The point is that people are suffering and dying every hour of every day because of political, economic, and (probably) religious differences. Genocide is happening before the eyes of the world - before our eyes! Our liberal religious commitment to humane values calls on us to learn about what is going on, try to understand it, and find some way to enhance the value, if not the quality, of life.

In the ethical realm, most of us have a reverence for life that calls on us to serve life and to seek to expand the quality of life. We know that reverence for life calls for love in personal relations and justice in social relations - a love and a justice that amount to our trusteeship of one another and of the world. Deep down most of us know that, if we revere life, we automatically are life's prophets in the sense that we must act to enhance rather than diminish life.

Religiously and ethically this is our prophetic imperative and it gives us grounds, both individually and collectively, to act to bring about change in society for justice and equity and help to the suffering and suppressed. These are grounds that must be stood upon because beliefs and attitudes have no effect until they are implemented - until both individuals and institutions act on them. After all, there are no vacuums in human affairs. If free religious people do not act collectively, someone else will. If we do not speak to our world's conscience and take the lead in compassionate, equitable action, someone else will push to do otherwise.

To sum up: a prophetic imperative is implied in our free religion. In a symbolic sense, by joining together, we have made a covenant to work for justice and equity not just for ourselves but for the world. This is because we have embarked on a religious way that expects the same rights and privileges not just for us but for all people. This means we have a personal and a collective responsibility, both as local Unitarian Universalists and as members of our national association, to make a serious effort amongst ourselves to identify where we can agree strongly enough to take collective social action. If there is some way this congregation, as a congregation, can become directly involved in the Darfur situation - or any other compelling situation involving human suffering -- we have an obligation to ourselves and to one another to identify it and then to act.
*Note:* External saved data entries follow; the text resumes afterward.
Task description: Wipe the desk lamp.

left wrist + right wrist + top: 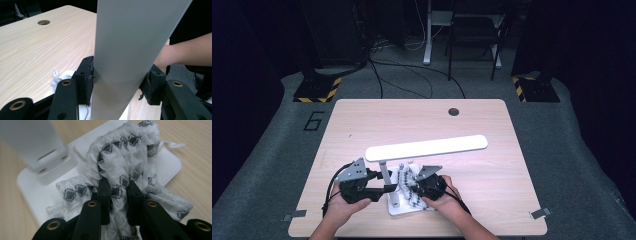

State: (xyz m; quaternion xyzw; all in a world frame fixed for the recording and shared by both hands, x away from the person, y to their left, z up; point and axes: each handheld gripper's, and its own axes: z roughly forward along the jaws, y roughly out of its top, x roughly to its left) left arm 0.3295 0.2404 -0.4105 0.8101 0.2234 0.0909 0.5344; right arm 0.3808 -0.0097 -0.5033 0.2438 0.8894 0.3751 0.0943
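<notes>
The right claw (116, 192) pinched the patterned cloth (125, 157) on the lamp base (32, 190), just right of the upright stem (130, 50), which the left claw (117, 82) clamped

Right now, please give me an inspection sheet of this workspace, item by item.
Surface: light wooden table, round hole near far edge.
Job's things: white desk lamp; patterned white cloth bunched on its base.
Clutter: nothing seen.
Grippers: left gripper clamps the lamp's arm; right gripper pinches the cloth.
Cables: black cable from left gripper; more on floor.
Surroundings: dark room, grey floor, striped stands.
</notes>
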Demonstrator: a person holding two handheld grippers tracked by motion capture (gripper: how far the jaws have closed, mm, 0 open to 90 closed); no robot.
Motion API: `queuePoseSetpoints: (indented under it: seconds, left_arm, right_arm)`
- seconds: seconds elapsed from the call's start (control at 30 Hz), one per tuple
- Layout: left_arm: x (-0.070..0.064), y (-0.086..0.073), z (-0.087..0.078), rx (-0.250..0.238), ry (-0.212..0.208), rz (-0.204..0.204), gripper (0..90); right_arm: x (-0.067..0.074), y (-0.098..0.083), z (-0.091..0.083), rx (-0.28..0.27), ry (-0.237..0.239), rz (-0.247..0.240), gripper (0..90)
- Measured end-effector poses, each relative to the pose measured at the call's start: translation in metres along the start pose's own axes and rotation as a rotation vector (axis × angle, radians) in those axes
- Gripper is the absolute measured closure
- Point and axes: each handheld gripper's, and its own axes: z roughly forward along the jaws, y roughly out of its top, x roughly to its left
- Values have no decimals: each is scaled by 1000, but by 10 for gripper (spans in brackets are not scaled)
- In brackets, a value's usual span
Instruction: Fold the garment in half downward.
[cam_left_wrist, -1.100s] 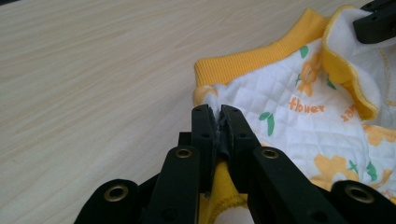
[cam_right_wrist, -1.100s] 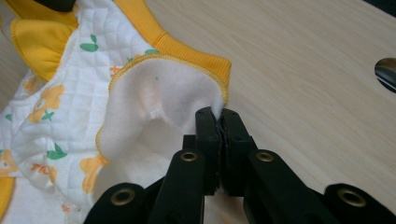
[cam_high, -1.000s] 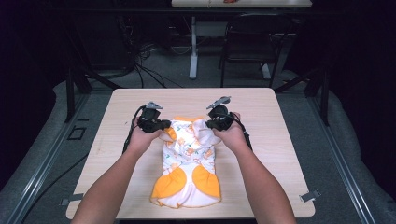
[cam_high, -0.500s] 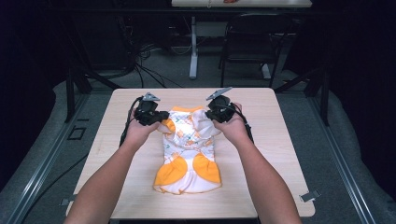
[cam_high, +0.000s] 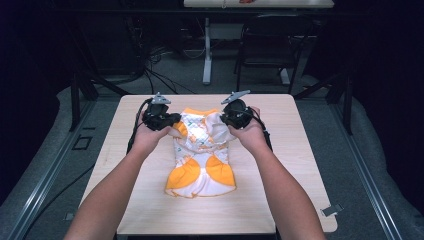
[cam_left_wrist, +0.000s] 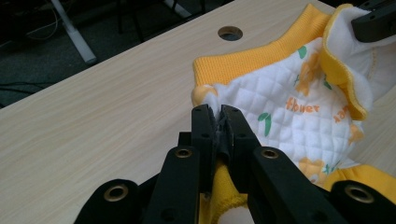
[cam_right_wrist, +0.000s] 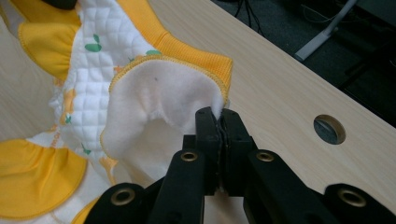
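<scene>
Both pairs of jaws are pinching the waistband corners of the quilted baby pants: left gripper and right gripper are holding that end above the table. The orange-cuffed legs are resting flat; folding looks unstarted.

Garment: white quilted fabric printed with orange and green motifs, trimmed in orange-yellow ribbing; plain white inside. Surface: pale wood grain. Grippers: black jaws.
</scene>
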Motion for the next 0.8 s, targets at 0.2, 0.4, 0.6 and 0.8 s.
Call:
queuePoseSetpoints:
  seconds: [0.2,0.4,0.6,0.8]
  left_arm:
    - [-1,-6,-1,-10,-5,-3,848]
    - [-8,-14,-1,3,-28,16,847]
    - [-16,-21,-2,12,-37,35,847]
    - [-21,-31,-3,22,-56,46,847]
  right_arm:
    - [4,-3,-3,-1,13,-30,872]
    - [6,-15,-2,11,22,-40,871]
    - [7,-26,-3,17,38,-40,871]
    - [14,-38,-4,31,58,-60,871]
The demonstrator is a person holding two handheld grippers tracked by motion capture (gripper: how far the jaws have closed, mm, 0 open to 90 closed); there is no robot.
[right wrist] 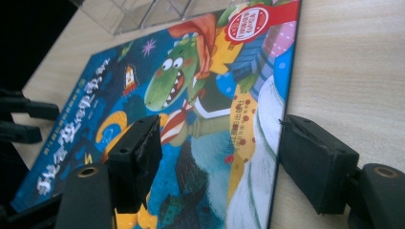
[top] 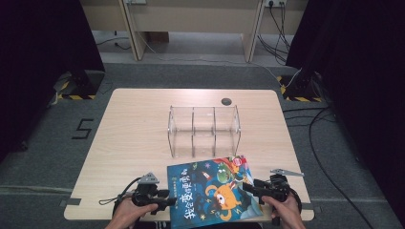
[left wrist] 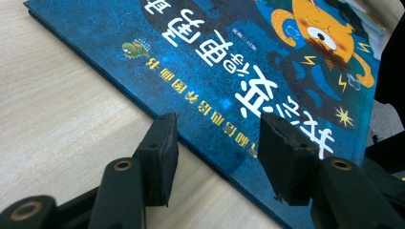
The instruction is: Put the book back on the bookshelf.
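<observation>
Thin blue picture book flat at tabletop near edge: stiff, light, slick-covered, best pinched at side edges; left gripper and right gripper jaws parted, straddling them, unclamped.

left gripper: black, grey plate | right gripper: black (brass screws)

Book cover dark blue, orange monster, green crocodile; tongs black.
</observation>
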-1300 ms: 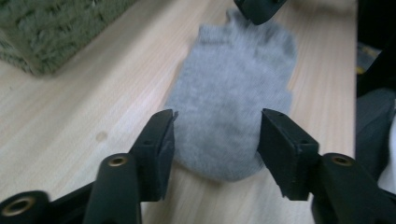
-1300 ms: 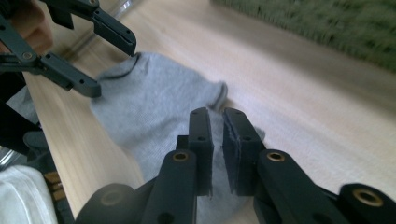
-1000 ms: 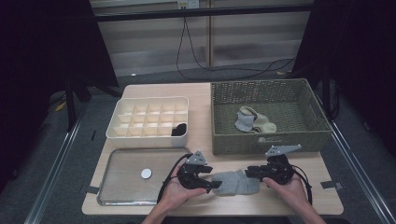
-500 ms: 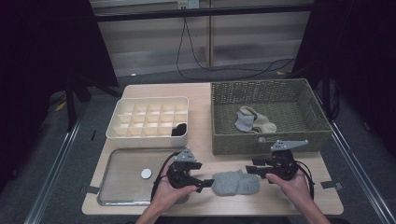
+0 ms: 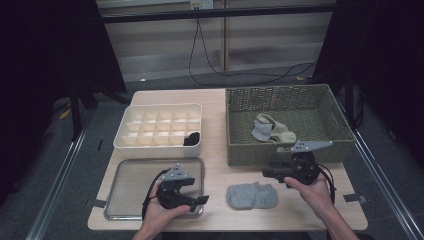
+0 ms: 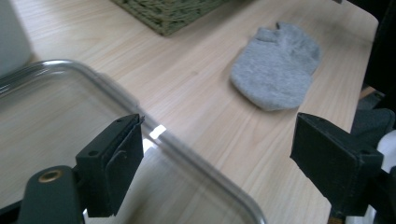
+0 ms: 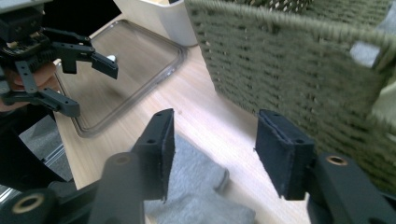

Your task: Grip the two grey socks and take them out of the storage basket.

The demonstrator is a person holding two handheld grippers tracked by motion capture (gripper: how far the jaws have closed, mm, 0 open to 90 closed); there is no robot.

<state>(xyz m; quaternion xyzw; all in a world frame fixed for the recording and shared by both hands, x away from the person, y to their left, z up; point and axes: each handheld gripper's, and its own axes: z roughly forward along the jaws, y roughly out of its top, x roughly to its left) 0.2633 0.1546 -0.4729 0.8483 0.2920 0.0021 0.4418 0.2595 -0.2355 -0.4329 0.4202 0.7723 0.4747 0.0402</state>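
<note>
A folded grey sock (image 5: pixel 251 195) (image 6: pixel 279 65) (image 7: pixel 196 186) lies flat on the wooden table, near its front edge. My left gripper (image 5: pixel 202 200) (image 6: pixel 219 158) hovers over the right part of the metal tray (image 5: pixel 127 175), left of the sock. Its jaws stand wide apart and have just been opening, with nothing between them. My right gripper (image 5: pixel 265 173) (image 7: pixel 215 149) hangs just above the sock's right end, in front of the green wicker basket (image 5: pixel 285 152). Its jaws are open too after just opening, and empty. The left gripper (image 7: pixel 88 86) also shows in the right gripper view.
The basket holds a few loose socks (image 5: pixel 270 129). A white divided box (image 5: pixel 160 127) stands behind the tray, with a dark item (image 5: pixel 191 138) in one front compartment. The tray's raised rim (image 6: pixel 187 154) runs under the left gripper. The table's front edge is close to both hands.
Both grippers were at the sock a second ago. They have let go of it; the left one has drawn back left over the tray and the right one has lifted off.
</note>
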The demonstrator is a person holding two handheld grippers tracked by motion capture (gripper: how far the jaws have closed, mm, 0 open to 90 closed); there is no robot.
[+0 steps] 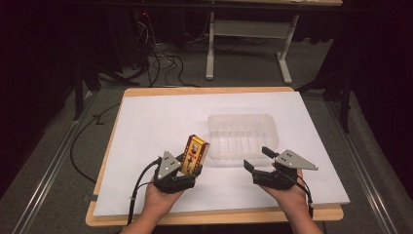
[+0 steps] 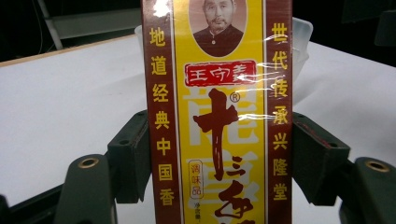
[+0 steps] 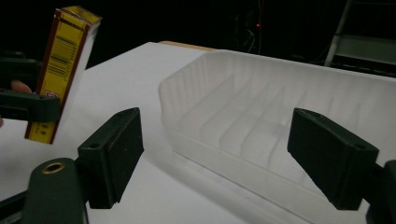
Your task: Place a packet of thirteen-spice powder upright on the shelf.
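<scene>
On my left gripper view the box fills the front: a red banner reads 王守義, below it a large 十三香 with an ® mark. I read 地道经典中国香 down its left brown strip, 世代传承兴隆堂 down the right, and a small tag 调味品. Its side print in the right gripper view is too small to read.

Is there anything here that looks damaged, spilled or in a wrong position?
Nothing stands out. The left gripper holds the yellow box upright, slightly tilted, with no visible dents. The clear plastic tray lies flat and empty on the white sheet. The right gripper is open and holds nothing.
</scene>
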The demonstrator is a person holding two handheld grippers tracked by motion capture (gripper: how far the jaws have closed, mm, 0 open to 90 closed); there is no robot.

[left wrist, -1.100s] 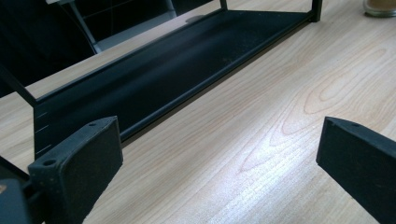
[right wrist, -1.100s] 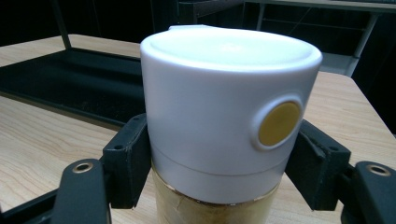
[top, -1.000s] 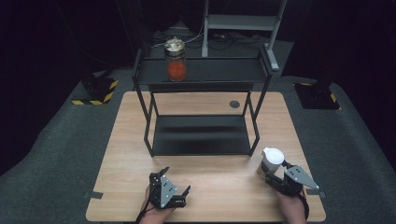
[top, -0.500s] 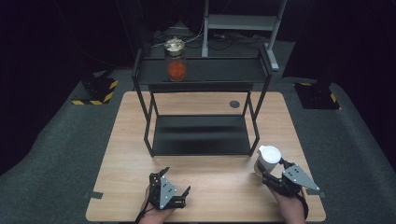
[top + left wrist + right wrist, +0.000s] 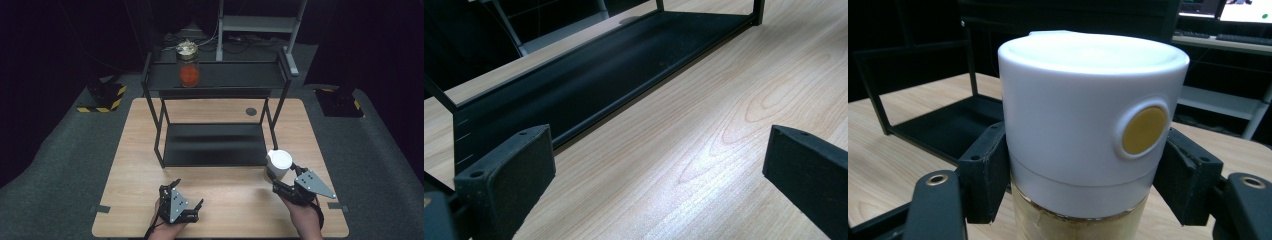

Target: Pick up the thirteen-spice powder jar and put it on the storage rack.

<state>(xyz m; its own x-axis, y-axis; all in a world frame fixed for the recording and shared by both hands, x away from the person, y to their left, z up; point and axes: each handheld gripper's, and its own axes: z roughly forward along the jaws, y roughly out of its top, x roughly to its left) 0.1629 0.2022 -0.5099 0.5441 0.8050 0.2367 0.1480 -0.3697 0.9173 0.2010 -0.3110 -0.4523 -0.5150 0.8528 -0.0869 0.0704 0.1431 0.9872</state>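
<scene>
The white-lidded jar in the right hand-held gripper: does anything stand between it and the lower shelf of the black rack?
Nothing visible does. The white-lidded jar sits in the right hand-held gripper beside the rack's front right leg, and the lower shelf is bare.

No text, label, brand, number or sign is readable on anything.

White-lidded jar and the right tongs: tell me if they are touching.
Touching. In the right gripper view both black pads of the right tongs press against the sides of the white-lidded jar, no gap either side.
</scene>
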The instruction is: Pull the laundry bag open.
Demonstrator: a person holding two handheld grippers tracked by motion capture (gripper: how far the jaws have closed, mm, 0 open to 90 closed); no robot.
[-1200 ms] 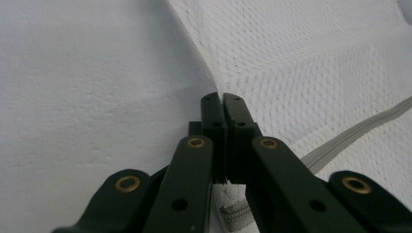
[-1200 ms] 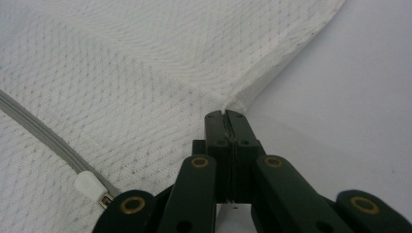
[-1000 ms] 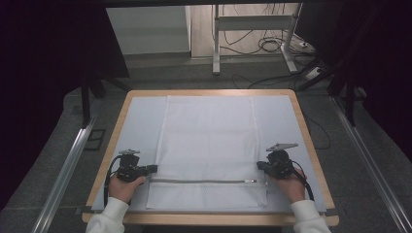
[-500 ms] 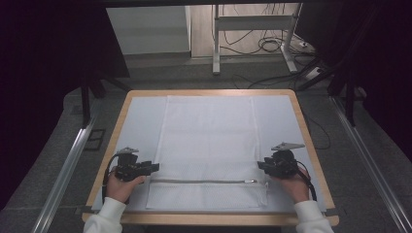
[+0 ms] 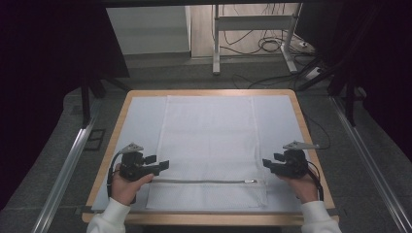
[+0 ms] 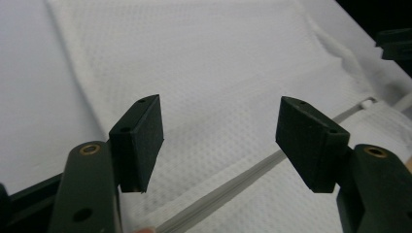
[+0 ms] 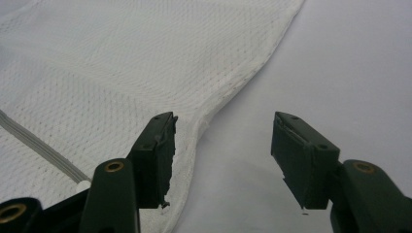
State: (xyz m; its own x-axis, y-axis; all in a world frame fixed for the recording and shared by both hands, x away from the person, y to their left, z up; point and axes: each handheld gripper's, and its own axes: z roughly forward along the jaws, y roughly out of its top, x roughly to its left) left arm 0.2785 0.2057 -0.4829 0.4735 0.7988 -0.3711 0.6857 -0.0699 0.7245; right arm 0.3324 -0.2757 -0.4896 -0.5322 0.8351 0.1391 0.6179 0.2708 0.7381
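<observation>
The left gripper (image 5: 163,162) had its fingers (image 6: 141,138) spread wide, having just been opening, with nothing between them; in the left gripper view they hung above the white mesh laundry bag (image 6: 209,77), whose grey zipper (image 6: 233,182) ran slantwise below the gap. The right gripper (image 5: 268,162) likewise had its fingers (image 7: 160,155) apart, just opened and free of any thing; in the right gripper view one of them stood over the bag's hemmed side edge (image 7: 228,85) and the other over the pale sheet (image 7: 340,63) beside it.

In the high view each gripper sat just outside one end of the zipper (image 5: 204,181), the left at the bag's left edge, the right near the slider end. The bag (image 5: 209,141) lay flat and spread out in the middle of the sheet (image 5: 138,121), which covered the wooden bench (image 5: 297,99). The person's hands (image 5: 127,183) came in from the near edge in white sleeves (image 5: 109,218).
</observation>
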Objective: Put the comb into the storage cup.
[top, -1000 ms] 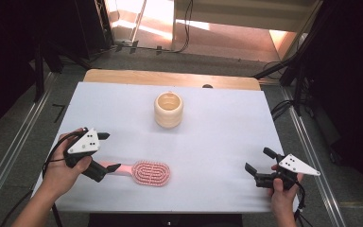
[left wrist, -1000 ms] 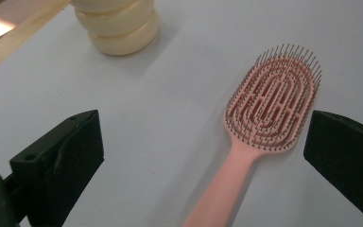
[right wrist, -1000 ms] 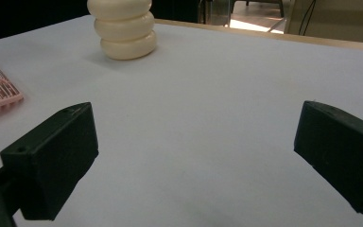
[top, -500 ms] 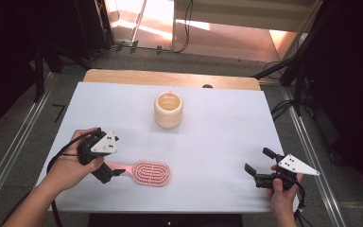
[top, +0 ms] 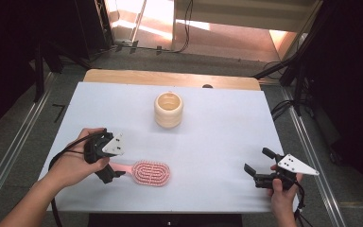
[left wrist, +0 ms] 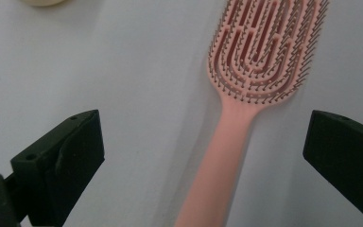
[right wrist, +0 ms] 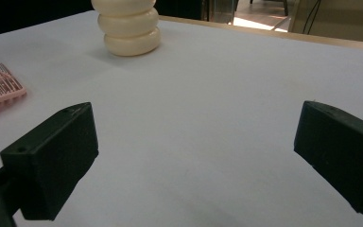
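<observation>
- White counter [top: 217, 142] on grey floor, dark surroundings.
- Pink hairbrush [top: 144, 172] lay flat near cream ribbed cup [top: 168, 109].
- Left gripper [left wrist: 203, 156] jaws apart, straddling brush handle.
- Right gripper [top: 257, 170] apart, well away.

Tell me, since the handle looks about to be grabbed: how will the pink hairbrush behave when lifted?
The pink hairbrush looks like thin, vented plastic, so probably light and stiff. Held by its narrow handle, the wider head may dip. It lies flat, unlikely to roll.

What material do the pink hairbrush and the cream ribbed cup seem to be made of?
Pink hairbrush: probably moulded plastic, matte, with a vented head and thin dark bristles. Cream ribbed cup: smooth, softly glossy rounded rings; ceramic or plastic, I cannot tell which.
</observation>
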Action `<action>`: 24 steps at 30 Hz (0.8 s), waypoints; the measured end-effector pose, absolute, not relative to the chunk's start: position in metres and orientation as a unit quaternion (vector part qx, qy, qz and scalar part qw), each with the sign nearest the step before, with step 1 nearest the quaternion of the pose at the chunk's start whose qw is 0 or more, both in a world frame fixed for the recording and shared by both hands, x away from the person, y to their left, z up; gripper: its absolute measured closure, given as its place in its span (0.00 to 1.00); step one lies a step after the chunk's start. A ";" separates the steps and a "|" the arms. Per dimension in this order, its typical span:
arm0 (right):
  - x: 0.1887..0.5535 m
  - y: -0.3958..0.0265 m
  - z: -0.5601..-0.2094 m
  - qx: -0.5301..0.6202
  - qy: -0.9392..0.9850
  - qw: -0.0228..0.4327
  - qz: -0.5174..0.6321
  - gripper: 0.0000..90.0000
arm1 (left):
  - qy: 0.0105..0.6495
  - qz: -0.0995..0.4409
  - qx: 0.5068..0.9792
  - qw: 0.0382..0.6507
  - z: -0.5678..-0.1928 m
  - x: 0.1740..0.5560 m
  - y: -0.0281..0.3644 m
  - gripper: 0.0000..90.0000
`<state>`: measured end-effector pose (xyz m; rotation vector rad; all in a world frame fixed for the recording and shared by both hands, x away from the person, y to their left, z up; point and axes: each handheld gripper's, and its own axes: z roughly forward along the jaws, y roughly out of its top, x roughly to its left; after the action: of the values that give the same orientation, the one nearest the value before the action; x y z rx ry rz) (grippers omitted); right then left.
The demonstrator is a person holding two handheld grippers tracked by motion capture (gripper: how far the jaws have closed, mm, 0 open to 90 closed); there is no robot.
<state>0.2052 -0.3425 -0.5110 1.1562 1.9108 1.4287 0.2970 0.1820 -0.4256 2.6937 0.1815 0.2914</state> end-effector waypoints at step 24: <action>0.206 -0.342 -0.511 0.422 0.701 0.243 0.521 0.00 | -0.004 0.095 0.991 0.097 -0.449 0.300 0.157 0.12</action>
<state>0.2059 -0.3421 -0.5111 1.1520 1.9165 1.4232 0.2999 0.1572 -0.4490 2.9346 -0.0114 0.2821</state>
This means finding ways to move beyond the "niceness" of our own comfortable freedoms and actually challenge unjust social policies and inequities. This is not possible without mindfulness in our daily lives - a mindfulness that lifts us out of our complacent immersion in economic and social practices that encourage us to waste energy with gas-guzzling cars, support corporate practices that make profit but demean workers, and extract the resources of other countries for our own use without fair compensation.

Obviously, this calls for a lot more clarifying discussion than most of our churches and congregations tend to pursue, but to live up to the responsibilities of our own freedoms and privileges we need to pursue it. We can become so involved in "doing our own personal thing" that we don't see the larger, fundamental, more mindful implications of our situation. At some time we need to focus our discussions into agreements and our agreements into action. On the national scale, the Unitarian Universalist Service Committee enables us to do that. The least we can do today is support the Service Committee. Let's at least quit just gazing at the stars long enough to put back in place that ethical canopy which gathers us together.